## Task item
Reproduce exactly, and only, the lines below from the one containing "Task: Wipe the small" through the one containing "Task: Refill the".

┌────────

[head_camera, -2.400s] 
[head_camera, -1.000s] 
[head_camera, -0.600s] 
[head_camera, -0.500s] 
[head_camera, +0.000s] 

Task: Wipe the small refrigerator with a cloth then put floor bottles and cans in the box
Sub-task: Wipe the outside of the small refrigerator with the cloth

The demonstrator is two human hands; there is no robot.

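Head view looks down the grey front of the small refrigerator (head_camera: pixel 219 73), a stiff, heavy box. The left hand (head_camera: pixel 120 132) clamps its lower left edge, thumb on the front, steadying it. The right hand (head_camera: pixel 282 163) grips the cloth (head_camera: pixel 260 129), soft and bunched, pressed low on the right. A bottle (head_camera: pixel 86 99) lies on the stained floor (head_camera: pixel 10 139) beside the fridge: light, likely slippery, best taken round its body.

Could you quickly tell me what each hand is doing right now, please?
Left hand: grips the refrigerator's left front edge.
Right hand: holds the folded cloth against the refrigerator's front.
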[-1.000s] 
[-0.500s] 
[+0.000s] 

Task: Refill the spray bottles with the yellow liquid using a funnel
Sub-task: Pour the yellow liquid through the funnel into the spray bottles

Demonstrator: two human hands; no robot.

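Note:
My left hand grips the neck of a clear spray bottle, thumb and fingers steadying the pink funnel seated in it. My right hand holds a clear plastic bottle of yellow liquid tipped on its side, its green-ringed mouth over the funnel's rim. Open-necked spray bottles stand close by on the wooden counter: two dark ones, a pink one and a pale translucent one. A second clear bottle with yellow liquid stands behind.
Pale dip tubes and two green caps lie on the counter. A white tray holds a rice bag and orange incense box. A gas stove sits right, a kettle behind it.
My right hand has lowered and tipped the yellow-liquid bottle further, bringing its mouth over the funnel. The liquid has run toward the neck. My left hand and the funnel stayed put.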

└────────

## Result below
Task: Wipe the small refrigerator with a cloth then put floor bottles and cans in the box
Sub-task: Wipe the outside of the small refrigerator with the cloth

The demonstrator is two human hands; there is no robot.

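Head view looks down the grey front of the small refrigerator (head_camera: pixel 219 73), a stiff, heavy box. The left hand (head_camera: pixel 120 132) clamps its lower left edge, thumb on the front, steadying it. The right hand (head_camera: pixel 282 163) grips the cloth (head_camera: pixel 260 129), soft and bunched, pressed low on the right. A bottle (head_camera: pixel 86 99) lies on the stained floor (head_camera: pixel 10 139) beside the fridge: light, likely slippery, best taken round its body.

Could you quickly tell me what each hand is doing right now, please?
Left hand: grips the refrigerator's left front edge.
Right hand: holds the folded cloth against the refrigerator's front.
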[-1.000s] 
[-0.500s] 
[+0.000s] 

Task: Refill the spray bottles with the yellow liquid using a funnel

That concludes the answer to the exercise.